By the way...... the PX4 is SWEET....... :smt083

A couple of things that may be of value about each:

Glock: Been around a long darn time and is a proven weapon. Tons of aftermarket stuff if you so desire. A person with a decent bit of mechanical aptitude can completely take it apart and work on it (my 9 year old does). Reliable. Very reliable. Good price in comparison to the other two. Awesome cistmer service

Springfield XDm: feels great in hand. Replaceable backstraps (look at Gen 4 Glocks). 19+1 capacity in 9mm. Higher bore axis than other two. More muzzle flip (for me). World of safeties. Match grade barrel although if this really makes a difference to anyone in free hand shooting, call me. Decent trigger. Croatian made. No aftermarket parts other than sights to the best of my knowledge. Darn expensive!!! Great Customer service

M&P: The new Glock wannabe. Seems to be gaining momentum. Replaceable backstraps. Nice frame size and grip angle. American made. Great customer service. Some aftermarket stuff available. Reliable. Decent trigger. Don't like the 'tool' in the grip.
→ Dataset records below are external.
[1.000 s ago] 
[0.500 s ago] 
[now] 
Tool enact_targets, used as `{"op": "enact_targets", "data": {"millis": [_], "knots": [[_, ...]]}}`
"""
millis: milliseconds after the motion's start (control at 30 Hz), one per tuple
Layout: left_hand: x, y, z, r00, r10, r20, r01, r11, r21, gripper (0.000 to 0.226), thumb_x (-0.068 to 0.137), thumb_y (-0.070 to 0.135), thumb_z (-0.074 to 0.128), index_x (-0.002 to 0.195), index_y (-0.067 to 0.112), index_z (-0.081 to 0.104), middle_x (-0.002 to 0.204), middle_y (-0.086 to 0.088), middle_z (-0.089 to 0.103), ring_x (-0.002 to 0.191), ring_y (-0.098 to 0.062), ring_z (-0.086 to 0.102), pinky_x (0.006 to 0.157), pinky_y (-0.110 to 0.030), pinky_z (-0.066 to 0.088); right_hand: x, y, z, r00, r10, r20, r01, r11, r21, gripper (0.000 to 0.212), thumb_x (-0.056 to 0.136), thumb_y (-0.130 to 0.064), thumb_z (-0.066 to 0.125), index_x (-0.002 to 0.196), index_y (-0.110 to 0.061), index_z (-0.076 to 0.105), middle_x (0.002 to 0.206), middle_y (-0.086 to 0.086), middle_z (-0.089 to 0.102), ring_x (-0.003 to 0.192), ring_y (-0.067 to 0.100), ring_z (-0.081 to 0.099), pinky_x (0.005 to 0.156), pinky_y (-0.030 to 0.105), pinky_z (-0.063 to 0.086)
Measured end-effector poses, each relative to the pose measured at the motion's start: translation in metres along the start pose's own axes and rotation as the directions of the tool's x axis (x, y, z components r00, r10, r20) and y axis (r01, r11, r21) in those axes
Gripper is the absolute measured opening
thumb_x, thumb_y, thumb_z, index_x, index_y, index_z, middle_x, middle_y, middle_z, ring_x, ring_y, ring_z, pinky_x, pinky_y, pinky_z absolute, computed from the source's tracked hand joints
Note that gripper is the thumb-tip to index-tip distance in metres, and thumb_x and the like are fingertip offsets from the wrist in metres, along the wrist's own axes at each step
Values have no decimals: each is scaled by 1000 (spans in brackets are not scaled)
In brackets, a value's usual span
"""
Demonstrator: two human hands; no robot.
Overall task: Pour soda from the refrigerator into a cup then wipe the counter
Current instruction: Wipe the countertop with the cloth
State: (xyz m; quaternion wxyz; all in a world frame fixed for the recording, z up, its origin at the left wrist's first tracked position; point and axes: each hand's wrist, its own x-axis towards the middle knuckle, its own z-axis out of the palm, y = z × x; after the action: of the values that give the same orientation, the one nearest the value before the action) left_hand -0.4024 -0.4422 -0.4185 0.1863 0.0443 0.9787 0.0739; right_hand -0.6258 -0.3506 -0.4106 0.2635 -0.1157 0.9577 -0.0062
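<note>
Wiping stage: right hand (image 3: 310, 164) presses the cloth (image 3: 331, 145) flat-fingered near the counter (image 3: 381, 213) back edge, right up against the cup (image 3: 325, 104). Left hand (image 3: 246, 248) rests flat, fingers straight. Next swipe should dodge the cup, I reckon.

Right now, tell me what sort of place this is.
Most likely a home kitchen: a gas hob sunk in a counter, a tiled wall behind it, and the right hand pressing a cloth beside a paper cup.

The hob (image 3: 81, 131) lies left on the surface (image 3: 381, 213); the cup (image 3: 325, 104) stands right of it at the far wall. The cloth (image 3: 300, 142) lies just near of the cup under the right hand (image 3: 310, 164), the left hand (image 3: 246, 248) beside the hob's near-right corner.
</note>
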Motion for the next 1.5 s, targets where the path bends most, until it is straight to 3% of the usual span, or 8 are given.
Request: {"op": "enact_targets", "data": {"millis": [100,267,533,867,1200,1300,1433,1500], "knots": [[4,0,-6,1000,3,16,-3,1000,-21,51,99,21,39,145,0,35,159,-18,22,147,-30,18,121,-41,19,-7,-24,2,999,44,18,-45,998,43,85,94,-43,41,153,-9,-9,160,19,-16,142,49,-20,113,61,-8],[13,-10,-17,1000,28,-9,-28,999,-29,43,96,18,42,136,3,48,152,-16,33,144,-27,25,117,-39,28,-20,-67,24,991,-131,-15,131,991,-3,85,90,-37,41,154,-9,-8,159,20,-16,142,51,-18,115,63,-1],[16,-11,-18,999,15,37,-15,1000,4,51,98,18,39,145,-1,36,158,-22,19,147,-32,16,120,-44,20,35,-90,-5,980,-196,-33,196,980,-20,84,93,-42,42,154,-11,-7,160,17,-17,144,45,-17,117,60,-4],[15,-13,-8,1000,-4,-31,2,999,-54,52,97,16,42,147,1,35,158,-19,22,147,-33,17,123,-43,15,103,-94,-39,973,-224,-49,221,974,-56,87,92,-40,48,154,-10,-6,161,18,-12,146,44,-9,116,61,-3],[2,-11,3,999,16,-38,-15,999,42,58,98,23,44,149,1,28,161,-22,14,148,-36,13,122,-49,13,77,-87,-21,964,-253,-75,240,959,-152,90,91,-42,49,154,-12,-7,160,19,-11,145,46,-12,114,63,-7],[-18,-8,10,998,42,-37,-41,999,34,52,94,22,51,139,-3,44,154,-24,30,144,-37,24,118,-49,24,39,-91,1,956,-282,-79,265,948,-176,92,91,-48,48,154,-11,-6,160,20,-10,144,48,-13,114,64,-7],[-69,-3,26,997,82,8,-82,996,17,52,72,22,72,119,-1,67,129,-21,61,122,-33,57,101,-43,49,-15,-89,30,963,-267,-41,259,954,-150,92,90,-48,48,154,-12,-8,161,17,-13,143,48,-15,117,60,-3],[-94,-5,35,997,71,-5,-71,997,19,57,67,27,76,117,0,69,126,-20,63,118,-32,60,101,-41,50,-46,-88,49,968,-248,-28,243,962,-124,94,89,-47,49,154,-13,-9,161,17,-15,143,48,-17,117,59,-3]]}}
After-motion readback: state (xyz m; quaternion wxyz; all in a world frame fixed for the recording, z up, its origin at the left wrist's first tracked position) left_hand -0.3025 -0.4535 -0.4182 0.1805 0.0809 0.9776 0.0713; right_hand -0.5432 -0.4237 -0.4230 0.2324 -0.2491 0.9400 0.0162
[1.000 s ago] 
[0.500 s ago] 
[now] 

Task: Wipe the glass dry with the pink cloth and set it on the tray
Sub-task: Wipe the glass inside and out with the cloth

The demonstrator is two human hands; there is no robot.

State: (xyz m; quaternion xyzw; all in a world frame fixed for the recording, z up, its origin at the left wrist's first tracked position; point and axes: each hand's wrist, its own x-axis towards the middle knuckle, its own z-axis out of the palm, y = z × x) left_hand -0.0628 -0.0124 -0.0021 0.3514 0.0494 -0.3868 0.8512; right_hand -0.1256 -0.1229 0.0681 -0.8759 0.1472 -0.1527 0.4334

All are great....... by the way....... the recoil on the PX4 is almost nonexistent in comparison to the others.


----------



## thelonerang3r (Jul 30, 2009)

Thanks for the input guys. I didn't know the M&P was American made- that's plus 2 for it. Aftermarket accesories/ parts aren't really factoring into my decision. Just not my thing to do a whole of customizing unless I build something (sound system, computer, possibly an AR down the road). I was crunching some numbers, and, depending on how much Uncle Sam decides is his share, I may end up going a completely different path altogether (or just buy 2:smt115).


----------



## cougartex (Jan 2, 2010)

Just buy all three, plus the Beretta PX4. :smt082


----------



## dondavis3 (Aug 2, 2009)

I've owned all three guns.

I didn't like the Glock grips.

And I liked the XDm the best .










until I bought my Beretta PX4










Now I really can't tell you which I like the best.

Both are very good guns.

:smt1099


----------



## trob_205 (Nov 26, 2009)

i would would go with the M&P out of ur choices but the PX4 is saweet and i love my SR9


----------



## Tucker (Sep 23, 2009)

I was told that if you are going to buy an XD, go for the .357. I have the 9mm and I am happy with it. I have a Glock too and it hasn't failed me so far. I like the grip of the XDm better.

:smt083


----------



## thelonerang3r (Jul 30, 2009)

Well, thanks to this site, my list has expanded to include the PX4. I'm a little put off by the DA/SA (prefer one trigger pull), but I'm not sure if it's enough to exclude it. The Sig P250 is starting to come on too, but I don't know nearly enough about it to know if I'm really interested. I think I'm going to sacrifice some sleep time next Saturday and head to a shop to see what I can get my hands on. Kinda sucks the only range I know of around here that rents is only open in the afternoon on weekends. I work nights and can't see the sense in altering my sleep schedule completely for one day off.


----------



## Yousef Sansour (Oct 7, 2009)

You should buy the gun that feels best when you shoot it. Buying a gun is a personal decision because one gun may work for you but not for me. The point I am trying to make, as long as you get a good quality gun that is dependable and somewhat accurate you should be fine. Now in regards to the 357sig, I strongly advise you against that caliber. The ammo is very expensive and very hard to come by. The myth of its ballistics and how great they are, is just that a myth. You can get the same ballistics from a .40Cal for a lot less recoil and money. You want to get a caliber that you are accurate with at high speed and high stress shooting. The 357Sig is not it, the recoil characteristics of that round are extremely aggressive and hard to keep under control. In my opinion the 357Sig is a solution to a non-existing problem. Good luck.


----------



## thelonerang3r (Jul 30, 2009)

Yousef Sansour said:


> You should buy the gun that feels best when you shoot it. Buying a gun is a personal decision because one gun may work for you but not for me. The point I am trying to make, as long as you get a good quality gun that is dependable and somewhat accurate you should be fine. Now in regards to the 357sig, I strongly advise you against that caliber. The ammo is very expensive and very hard to come by. The myth of its ballistics and how great they are, is just that a myth. You can get the same ballistics from a .40Cal for a lot less recoil and money. You want to get a caliber that you are accurate with at high speed and high stress shooting. The 357Sig is not it, the recoil characteristics of that round are extremely aggressive and hard to keep under control. In my opinion the 357Sig is a solution to a non-existing problem. Good luck.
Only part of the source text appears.